| THE TASK |
Please say how many lines in the records below contain the word "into", giving only the number.

#####

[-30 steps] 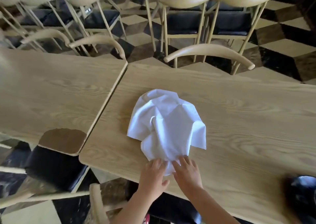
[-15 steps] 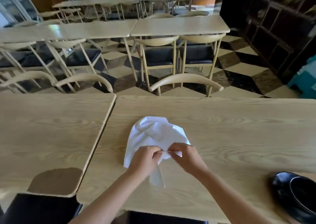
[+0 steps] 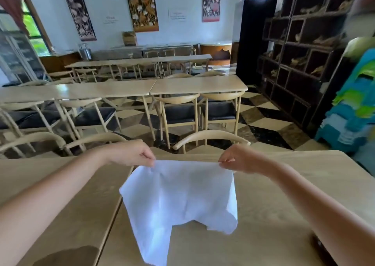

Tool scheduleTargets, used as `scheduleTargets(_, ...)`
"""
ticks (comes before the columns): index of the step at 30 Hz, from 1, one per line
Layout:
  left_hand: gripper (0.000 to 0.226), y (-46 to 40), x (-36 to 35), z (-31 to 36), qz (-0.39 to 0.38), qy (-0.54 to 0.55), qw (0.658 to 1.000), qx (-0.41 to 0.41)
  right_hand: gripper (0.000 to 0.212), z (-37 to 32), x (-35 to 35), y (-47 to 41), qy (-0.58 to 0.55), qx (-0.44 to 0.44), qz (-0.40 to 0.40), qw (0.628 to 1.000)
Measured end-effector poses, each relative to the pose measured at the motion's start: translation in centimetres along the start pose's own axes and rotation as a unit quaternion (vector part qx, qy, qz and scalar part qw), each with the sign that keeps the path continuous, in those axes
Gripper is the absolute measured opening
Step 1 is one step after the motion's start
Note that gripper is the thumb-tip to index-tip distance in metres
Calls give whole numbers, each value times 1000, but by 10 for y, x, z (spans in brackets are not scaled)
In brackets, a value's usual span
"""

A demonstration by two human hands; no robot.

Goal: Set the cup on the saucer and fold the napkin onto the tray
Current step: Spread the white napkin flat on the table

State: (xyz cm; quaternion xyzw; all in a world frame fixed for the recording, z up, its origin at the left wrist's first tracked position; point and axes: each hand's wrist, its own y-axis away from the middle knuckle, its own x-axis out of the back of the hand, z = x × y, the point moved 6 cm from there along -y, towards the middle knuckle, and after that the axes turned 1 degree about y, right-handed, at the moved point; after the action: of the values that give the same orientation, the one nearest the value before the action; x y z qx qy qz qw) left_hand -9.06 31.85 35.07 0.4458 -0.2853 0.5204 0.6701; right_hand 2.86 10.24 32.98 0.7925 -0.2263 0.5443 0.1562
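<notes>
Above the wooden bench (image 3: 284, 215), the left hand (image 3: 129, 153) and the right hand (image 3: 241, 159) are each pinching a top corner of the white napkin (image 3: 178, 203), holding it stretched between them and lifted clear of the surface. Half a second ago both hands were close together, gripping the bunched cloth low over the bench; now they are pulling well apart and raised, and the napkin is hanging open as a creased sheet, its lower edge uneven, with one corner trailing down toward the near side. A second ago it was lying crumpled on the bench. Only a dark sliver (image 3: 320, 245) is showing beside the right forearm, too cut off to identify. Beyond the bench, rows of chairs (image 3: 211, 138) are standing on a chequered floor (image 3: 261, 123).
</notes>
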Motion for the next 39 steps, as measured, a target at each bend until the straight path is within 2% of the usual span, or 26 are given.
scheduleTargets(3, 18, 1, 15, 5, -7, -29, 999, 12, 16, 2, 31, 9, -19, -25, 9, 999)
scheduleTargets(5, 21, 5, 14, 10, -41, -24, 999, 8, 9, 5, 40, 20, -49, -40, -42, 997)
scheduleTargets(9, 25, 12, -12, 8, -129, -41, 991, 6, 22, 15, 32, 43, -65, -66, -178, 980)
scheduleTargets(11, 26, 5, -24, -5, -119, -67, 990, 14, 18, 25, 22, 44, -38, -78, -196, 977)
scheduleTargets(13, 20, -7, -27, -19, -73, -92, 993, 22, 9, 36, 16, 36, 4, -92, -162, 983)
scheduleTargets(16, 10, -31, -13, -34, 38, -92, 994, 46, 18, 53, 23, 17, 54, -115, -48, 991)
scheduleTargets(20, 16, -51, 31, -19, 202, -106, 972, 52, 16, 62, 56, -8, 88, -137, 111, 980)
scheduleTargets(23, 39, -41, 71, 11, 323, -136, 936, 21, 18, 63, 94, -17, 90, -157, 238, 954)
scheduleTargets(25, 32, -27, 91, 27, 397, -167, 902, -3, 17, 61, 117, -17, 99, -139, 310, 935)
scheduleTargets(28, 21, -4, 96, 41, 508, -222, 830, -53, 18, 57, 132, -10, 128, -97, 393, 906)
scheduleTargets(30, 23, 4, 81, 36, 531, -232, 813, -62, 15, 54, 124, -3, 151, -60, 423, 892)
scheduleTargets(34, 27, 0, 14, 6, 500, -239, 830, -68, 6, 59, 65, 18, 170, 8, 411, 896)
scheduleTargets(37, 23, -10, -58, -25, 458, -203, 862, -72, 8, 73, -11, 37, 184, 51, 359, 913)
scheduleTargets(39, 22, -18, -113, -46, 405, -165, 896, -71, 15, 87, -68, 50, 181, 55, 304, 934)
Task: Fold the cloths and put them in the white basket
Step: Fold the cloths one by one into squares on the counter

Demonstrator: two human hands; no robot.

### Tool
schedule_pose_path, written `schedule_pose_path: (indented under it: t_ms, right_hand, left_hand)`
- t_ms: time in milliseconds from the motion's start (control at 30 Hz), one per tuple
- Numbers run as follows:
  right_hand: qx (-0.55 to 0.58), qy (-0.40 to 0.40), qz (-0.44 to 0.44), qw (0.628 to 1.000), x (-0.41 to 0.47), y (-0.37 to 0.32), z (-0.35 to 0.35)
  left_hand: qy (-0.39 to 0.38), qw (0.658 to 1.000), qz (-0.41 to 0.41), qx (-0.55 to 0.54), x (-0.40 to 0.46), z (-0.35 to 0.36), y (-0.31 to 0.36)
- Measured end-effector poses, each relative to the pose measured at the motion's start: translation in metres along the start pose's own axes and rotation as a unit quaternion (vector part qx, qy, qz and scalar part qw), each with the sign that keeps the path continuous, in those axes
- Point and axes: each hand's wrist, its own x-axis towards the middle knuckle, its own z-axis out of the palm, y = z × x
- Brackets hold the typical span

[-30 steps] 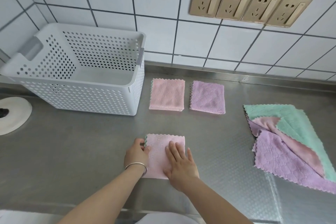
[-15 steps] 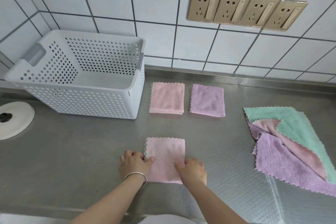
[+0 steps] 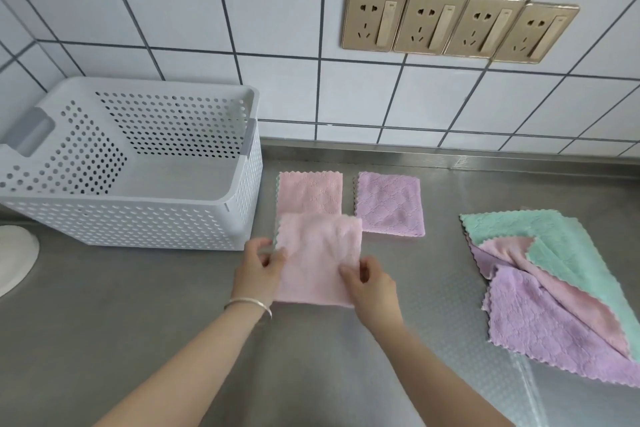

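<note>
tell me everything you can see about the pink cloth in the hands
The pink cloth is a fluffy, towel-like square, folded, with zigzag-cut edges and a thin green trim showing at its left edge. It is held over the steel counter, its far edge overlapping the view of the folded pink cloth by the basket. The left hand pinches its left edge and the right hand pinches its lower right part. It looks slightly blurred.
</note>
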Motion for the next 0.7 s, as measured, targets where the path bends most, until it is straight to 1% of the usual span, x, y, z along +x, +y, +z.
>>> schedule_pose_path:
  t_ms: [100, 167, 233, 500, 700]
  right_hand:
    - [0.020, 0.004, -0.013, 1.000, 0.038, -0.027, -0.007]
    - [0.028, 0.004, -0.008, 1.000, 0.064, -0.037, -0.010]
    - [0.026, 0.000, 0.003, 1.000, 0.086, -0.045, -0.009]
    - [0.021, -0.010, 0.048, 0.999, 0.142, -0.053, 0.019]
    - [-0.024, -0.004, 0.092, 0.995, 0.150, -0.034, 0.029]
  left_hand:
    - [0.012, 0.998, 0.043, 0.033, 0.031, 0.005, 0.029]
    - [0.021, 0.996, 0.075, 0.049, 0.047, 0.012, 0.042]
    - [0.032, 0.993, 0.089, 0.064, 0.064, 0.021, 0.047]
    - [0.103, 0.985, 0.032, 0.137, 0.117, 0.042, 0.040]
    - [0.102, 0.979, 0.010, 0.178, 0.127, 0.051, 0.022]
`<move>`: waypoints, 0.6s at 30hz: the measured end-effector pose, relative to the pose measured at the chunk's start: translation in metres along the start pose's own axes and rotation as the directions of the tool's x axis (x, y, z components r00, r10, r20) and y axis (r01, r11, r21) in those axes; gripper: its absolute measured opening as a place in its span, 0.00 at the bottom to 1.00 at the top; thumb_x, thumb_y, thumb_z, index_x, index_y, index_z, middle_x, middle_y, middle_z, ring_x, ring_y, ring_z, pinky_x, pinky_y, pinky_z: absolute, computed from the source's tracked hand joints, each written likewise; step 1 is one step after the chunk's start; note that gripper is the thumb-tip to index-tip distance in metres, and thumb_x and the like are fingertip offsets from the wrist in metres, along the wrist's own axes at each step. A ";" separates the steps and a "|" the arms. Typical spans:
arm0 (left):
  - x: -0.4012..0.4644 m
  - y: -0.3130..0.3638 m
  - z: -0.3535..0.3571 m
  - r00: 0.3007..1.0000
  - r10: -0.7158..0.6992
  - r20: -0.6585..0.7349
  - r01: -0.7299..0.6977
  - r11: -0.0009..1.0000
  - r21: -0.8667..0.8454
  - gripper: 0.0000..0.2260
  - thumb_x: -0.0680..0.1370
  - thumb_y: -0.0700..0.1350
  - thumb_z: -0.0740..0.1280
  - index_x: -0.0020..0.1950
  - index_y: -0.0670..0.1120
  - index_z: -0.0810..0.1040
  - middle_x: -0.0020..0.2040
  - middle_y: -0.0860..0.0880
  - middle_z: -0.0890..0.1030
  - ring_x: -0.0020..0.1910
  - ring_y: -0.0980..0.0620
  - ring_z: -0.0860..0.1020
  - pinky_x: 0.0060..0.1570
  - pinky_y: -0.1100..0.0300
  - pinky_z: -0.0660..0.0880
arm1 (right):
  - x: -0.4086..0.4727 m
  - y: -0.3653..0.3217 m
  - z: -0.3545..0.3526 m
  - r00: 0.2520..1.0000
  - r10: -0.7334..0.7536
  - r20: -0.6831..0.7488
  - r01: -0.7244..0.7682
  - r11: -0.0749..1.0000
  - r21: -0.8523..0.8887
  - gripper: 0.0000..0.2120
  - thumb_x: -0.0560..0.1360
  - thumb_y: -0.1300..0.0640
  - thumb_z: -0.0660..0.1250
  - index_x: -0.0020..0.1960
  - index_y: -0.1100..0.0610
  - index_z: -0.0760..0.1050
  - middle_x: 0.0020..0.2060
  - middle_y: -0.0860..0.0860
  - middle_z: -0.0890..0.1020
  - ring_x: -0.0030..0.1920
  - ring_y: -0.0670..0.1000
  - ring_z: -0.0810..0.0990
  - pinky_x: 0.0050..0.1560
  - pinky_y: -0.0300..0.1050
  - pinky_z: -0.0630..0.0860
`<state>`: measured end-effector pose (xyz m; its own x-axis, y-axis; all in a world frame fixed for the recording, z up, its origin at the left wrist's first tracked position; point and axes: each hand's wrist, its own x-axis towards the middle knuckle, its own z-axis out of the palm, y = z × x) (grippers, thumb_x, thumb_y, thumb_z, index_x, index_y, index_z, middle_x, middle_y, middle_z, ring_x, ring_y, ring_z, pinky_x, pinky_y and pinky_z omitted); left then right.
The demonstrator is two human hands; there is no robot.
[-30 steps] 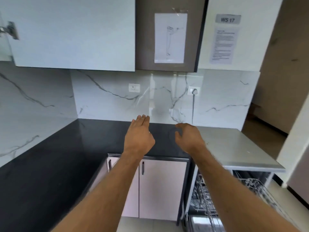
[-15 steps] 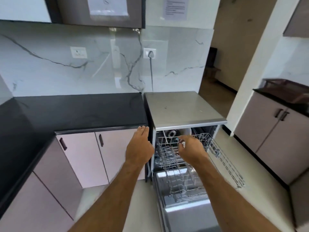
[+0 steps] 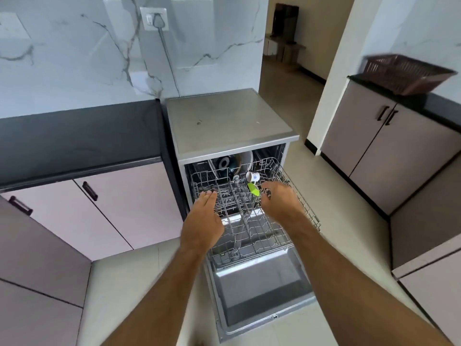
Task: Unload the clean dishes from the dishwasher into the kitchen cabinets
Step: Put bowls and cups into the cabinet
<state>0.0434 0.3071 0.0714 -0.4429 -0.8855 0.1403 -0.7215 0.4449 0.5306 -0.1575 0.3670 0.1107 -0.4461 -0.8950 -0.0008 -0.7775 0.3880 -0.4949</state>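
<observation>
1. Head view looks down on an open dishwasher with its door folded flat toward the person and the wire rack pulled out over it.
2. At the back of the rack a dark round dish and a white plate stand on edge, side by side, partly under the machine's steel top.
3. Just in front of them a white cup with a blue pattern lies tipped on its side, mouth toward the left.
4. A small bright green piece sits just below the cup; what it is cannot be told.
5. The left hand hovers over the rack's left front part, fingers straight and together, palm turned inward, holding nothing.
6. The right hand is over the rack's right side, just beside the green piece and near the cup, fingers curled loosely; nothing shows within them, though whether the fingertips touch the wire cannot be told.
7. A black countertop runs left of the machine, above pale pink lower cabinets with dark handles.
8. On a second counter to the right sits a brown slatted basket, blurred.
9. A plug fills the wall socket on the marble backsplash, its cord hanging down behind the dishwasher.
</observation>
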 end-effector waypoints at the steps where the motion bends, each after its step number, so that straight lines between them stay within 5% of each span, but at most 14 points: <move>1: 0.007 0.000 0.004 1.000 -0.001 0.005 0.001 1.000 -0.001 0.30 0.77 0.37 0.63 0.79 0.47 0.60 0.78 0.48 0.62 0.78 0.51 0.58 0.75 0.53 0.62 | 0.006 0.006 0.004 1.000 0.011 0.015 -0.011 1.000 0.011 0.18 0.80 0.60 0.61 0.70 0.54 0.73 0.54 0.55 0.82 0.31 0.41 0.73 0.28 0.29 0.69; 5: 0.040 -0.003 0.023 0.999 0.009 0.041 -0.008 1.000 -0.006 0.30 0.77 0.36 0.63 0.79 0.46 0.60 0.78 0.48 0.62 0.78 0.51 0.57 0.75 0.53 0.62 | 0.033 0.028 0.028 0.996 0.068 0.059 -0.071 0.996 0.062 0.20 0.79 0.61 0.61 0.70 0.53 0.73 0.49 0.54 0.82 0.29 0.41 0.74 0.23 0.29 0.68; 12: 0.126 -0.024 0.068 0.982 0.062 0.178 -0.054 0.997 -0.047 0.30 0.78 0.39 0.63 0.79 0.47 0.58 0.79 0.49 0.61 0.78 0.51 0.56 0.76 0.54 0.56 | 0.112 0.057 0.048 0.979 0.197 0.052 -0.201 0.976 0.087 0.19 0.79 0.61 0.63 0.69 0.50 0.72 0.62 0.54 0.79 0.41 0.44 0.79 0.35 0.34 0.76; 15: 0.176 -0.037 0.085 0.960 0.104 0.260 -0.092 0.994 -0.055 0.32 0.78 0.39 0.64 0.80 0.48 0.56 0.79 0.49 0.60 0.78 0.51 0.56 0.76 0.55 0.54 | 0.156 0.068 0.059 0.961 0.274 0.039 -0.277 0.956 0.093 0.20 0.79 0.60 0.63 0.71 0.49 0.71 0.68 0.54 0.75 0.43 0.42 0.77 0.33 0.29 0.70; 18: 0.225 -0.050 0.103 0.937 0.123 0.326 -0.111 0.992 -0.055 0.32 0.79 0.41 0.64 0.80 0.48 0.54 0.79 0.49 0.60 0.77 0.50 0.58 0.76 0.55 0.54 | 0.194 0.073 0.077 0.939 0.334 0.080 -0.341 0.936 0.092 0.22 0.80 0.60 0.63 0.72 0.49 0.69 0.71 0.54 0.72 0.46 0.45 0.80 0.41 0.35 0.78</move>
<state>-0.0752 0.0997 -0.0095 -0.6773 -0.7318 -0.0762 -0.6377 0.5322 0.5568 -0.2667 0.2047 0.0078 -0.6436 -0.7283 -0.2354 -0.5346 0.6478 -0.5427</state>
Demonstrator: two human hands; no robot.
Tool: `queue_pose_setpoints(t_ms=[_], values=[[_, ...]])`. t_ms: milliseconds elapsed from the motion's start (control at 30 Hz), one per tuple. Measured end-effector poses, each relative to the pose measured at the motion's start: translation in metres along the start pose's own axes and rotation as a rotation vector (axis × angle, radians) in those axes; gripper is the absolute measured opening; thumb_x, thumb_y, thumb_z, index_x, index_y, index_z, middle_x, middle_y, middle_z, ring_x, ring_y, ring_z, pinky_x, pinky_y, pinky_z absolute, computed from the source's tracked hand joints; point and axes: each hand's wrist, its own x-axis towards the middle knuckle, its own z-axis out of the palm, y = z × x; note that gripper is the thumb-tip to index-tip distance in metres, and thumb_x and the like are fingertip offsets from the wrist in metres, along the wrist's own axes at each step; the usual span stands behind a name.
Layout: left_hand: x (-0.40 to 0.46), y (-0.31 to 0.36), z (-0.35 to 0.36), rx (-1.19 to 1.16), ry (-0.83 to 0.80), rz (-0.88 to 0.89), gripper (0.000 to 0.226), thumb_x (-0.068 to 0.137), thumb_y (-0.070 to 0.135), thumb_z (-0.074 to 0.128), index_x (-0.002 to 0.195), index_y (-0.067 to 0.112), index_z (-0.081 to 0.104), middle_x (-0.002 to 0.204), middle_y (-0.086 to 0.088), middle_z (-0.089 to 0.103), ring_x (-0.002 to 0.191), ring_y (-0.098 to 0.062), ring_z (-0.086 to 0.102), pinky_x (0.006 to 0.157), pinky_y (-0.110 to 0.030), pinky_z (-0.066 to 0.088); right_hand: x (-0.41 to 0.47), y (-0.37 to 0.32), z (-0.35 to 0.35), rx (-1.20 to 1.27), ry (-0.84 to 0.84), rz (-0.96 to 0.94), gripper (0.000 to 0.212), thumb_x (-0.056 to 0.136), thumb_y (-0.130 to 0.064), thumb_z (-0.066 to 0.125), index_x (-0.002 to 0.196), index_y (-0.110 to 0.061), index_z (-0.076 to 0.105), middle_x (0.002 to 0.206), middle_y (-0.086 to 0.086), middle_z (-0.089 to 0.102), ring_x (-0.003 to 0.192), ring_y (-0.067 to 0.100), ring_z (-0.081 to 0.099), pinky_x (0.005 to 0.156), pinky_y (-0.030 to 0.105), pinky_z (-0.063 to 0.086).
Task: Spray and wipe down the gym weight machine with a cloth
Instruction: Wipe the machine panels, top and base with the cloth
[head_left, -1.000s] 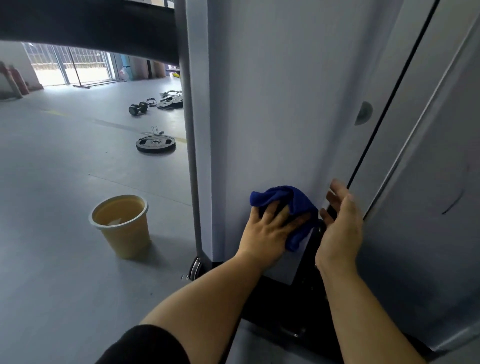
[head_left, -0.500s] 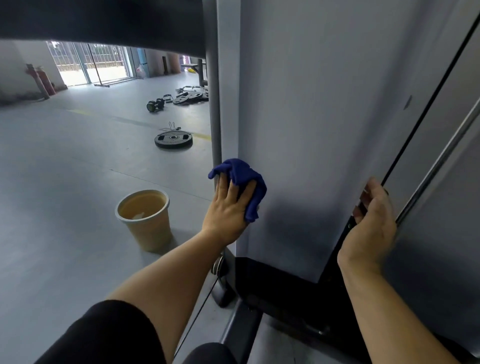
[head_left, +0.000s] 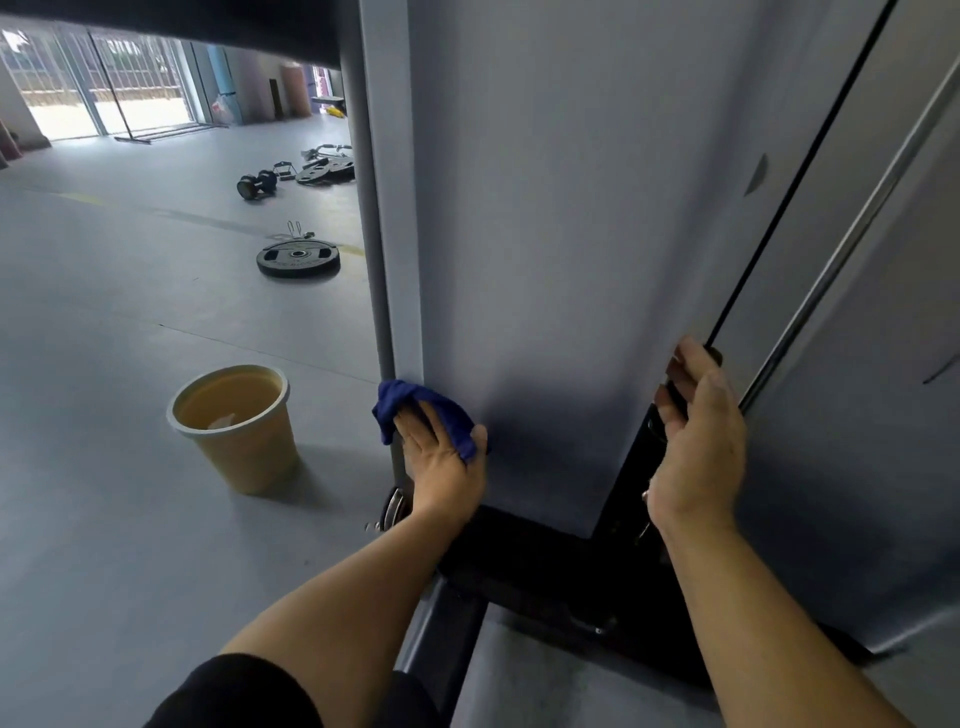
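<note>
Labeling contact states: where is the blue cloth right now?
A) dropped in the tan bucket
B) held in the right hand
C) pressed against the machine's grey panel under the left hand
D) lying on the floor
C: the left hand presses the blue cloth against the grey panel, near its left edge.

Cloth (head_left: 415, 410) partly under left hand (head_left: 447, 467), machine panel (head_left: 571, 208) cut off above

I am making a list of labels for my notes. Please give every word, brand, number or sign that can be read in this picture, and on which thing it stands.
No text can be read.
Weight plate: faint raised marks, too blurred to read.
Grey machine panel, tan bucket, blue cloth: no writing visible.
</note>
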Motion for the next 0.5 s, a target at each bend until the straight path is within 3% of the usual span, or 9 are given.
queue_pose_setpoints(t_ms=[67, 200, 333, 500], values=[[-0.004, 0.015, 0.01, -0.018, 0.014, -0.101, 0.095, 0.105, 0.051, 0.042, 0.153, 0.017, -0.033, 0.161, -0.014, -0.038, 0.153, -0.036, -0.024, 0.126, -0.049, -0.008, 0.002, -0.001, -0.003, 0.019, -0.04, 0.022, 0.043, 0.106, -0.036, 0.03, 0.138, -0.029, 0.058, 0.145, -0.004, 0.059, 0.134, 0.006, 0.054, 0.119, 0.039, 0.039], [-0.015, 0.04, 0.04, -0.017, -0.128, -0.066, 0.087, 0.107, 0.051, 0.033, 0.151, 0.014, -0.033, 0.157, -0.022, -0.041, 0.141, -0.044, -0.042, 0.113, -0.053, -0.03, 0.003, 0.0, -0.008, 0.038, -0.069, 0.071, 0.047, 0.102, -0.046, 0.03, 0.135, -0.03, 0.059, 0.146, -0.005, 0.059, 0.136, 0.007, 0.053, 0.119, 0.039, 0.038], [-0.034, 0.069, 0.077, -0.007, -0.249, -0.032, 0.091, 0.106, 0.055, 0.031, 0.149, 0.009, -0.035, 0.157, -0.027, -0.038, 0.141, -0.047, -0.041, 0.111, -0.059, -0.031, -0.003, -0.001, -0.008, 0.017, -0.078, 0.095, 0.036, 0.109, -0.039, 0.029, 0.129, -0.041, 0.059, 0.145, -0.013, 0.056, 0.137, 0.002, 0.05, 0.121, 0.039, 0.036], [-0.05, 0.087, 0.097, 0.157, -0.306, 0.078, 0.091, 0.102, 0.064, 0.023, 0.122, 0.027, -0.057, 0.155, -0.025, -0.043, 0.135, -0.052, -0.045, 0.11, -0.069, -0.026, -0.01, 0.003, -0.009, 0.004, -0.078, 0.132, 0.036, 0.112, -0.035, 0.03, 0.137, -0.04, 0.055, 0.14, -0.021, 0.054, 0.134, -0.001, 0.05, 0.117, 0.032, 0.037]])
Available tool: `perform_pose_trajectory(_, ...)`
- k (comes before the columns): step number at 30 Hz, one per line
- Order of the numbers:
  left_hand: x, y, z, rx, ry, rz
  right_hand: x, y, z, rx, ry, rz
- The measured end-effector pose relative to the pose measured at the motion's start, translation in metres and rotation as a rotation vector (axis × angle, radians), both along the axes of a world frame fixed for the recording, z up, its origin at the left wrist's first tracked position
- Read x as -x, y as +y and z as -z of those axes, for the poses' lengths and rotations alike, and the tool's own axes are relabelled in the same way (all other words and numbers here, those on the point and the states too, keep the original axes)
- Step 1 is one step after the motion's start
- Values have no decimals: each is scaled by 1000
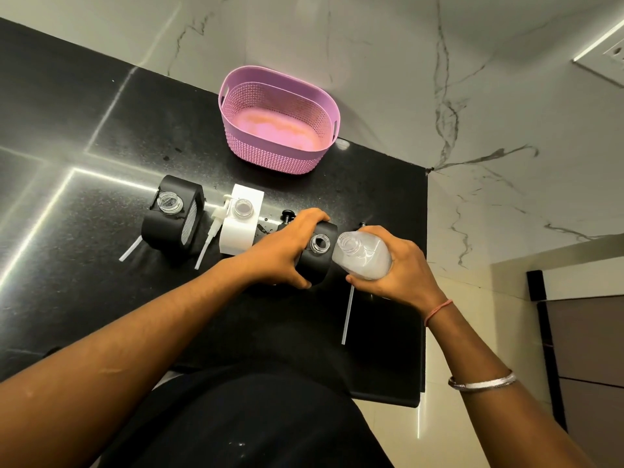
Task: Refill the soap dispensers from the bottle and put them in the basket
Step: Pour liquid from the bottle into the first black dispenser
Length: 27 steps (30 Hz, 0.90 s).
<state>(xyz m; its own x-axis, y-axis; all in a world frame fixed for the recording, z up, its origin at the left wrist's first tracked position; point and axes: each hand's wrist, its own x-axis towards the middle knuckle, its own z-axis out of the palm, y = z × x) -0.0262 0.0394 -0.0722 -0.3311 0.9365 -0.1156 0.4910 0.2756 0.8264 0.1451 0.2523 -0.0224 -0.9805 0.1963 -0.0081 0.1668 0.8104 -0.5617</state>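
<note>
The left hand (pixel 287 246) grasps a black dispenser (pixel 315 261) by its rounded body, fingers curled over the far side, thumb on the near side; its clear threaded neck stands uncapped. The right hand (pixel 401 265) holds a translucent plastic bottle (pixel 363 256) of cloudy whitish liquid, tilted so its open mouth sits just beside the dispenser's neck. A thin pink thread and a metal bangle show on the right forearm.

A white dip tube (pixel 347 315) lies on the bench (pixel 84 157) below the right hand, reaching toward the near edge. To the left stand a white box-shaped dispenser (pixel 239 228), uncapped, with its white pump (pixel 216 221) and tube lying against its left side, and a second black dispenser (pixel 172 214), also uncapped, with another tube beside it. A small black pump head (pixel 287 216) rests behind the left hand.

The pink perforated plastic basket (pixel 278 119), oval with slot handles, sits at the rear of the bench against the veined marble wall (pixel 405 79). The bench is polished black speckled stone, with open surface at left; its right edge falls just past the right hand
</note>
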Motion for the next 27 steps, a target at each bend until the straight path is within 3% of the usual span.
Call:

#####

| TASK SOLUTION |
4